The Fraternity - The Requiem Mass sung in plainchant

Record and Artist Details

Genre:

Vocal

Label: Sony Classical

Media Format: CD or Download

Media Runtime: 77

Mastering:

DDD

Catalogue Number: 88985 41735-2

0889854173524. The Fraternity - The Requiem Mass sung in plainchant
Decca has the Cistercian monks of Heiligenkreuz and the nuns of Notre-Dame-de-L’Annonciation, ClassicFM has the Ampleforth monks, Deutsche Grammophon the Benedictine monks of Beuron Archabbey, and now Sony has added the members of the Priestly Fraternity of St Peter to its roster. Gregorian chant – once a niche of a classical niche – has become big business in the record industry, but only when performed by religious orders themselves rather than by professional ensembles. Which raises the question of why people buy these discs: is it for the music or is it rather for some ineffable spirituality, some religious essence they possess, or the ritual they enact?
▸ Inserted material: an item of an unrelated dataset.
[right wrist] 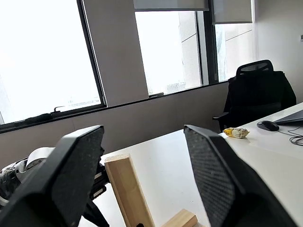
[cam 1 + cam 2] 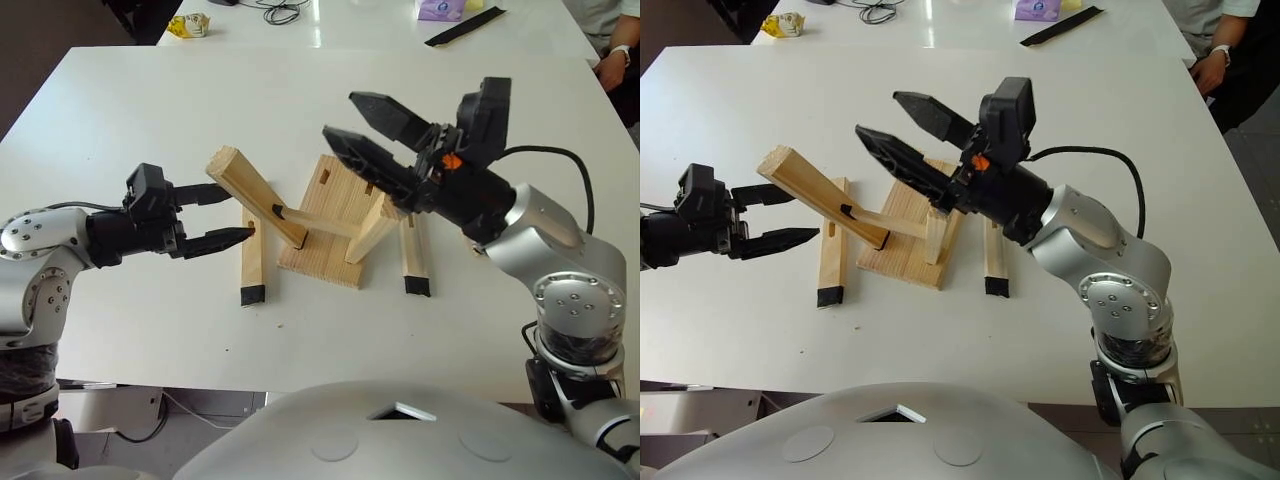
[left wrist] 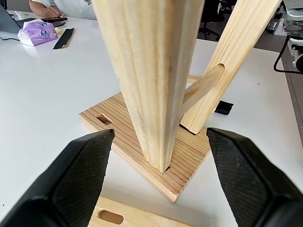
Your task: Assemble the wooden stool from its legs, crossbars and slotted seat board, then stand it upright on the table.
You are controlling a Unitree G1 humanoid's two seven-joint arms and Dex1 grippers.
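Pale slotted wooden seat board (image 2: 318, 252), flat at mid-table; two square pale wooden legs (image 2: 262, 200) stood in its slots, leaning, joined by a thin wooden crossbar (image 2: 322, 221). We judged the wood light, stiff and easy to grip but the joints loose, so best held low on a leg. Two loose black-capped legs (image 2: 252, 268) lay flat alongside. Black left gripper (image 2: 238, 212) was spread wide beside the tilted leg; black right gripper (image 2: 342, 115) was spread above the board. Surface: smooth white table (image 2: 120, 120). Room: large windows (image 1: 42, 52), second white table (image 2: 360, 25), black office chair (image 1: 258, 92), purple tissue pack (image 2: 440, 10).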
There’s little in the packaging and presentation of ‘Requiem’, the debut recording from the Priestly Fraternity of St Peter, that suggests that music plays any but a supporting role in this release. Booklet notes are sparse, highlighting the chant’s role within the broader context of the Requiem service, and an introductory note from Father Gerard Saguto invites the listener to ‘experience a form of the Requiem as it has been prayed throughout the world for centuries’.

Nevertheless, there’s plenty here to please on a purely musical level. While the best-selling monks of Heiligenkreuz have a distinctively grainy texture to their singing, a slightly pursed and nasal quality, the singing here is far freer and more youthful. Lengthy chants, such as the ‘Ego sum’ antiphon and the offertory ‘Domine, Jesu Christe’, move forward with pulse and fluidity, and if the movement isn’t always unanimous, this only adds to the disc’s sense of a ritual overheard rather than a performance recorded.

The Requiem Mass provides a wonderful variety of chants, from the sweetly affirmative ‘Lux aeterna’ to the dark agitation of Celano’s ‘Dies irae’, and yet it’s still a relief when, finally, in the ‘Pie Jesu’ we get some polyphony (Palestrina’s setting of the text) to soften the severity of so much monophony. It’s not a performance that will win any awards; but, like the rest of the Mass recorded here, its directness and sincerity sets it apart from professional alternatives.